"""

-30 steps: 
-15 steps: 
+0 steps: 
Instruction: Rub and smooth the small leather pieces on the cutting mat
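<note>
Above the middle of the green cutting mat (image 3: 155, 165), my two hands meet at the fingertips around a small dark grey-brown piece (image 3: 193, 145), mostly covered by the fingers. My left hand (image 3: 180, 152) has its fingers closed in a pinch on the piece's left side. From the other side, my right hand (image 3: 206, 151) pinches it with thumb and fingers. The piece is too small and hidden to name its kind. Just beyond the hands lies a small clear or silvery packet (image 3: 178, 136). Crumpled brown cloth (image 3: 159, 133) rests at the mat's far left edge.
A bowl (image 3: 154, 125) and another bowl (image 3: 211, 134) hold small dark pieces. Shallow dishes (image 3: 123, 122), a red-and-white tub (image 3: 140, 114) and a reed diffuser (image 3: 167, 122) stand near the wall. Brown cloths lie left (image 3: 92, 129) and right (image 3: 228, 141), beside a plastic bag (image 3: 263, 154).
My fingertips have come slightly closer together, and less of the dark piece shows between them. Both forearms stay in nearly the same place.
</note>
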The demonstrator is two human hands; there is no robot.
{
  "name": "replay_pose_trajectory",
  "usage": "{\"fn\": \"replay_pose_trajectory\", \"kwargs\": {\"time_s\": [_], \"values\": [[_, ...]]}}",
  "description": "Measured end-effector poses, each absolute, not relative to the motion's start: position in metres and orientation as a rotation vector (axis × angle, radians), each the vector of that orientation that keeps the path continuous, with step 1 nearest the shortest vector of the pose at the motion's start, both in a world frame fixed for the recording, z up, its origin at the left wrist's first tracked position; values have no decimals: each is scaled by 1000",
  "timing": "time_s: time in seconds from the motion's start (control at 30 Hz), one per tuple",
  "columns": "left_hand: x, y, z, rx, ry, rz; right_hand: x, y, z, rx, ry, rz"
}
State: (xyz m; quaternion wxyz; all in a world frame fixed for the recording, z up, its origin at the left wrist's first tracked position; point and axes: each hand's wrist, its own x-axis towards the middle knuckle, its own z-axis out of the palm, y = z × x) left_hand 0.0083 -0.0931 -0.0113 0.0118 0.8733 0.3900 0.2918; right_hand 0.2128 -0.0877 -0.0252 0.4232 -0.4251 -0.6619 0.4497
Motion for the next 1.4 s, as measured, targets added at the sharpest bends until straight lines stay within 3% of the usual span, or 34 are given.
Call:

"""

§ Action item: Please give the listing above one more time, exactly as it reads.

§ Answer for the task:
-30 steps: 
-15 steps: 
+0 steps: 
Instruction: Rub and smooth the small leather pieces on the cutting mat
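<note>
Above the middle of the green cutting mat (image 3: 155, 165), my two hands meet at the fingertips around a small dark grey-brown piece (image 3: 193, 145), mostly covered by the fingers. My left hand (image 3: 180, 152) has its fingers closed in a pinch on the piece's left side. From the other side, my right hand (image 3: 206, 151) pinches it with thumb and fingers. The piece is too small and hidden to name its kind. Just beyond the hands lies a small clear or silvery packet (image 3: 178, 136). Crumpled brown cloth (image 3: 159, 133) rests at the mat's far left edge.
A bowl (image 3: 154, 125) and another bowl (image 3: 211, 134) hold small dark pieces. Shallow dishes (image 3: 123, 122), a red-and-white tub (image 3: 140, 114) and a reed diffuser (image 3: 167, 122) stand near the wall. Brown cloths lie left (image 3: 92, 129) and right (image 3: 228, 141), beside a plastic bag (image 3: 263, 154).
My fingertips have come slightly closer together, and less of the dark piece shows between them. Both forearms stay in nearly the same place.
</note>
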The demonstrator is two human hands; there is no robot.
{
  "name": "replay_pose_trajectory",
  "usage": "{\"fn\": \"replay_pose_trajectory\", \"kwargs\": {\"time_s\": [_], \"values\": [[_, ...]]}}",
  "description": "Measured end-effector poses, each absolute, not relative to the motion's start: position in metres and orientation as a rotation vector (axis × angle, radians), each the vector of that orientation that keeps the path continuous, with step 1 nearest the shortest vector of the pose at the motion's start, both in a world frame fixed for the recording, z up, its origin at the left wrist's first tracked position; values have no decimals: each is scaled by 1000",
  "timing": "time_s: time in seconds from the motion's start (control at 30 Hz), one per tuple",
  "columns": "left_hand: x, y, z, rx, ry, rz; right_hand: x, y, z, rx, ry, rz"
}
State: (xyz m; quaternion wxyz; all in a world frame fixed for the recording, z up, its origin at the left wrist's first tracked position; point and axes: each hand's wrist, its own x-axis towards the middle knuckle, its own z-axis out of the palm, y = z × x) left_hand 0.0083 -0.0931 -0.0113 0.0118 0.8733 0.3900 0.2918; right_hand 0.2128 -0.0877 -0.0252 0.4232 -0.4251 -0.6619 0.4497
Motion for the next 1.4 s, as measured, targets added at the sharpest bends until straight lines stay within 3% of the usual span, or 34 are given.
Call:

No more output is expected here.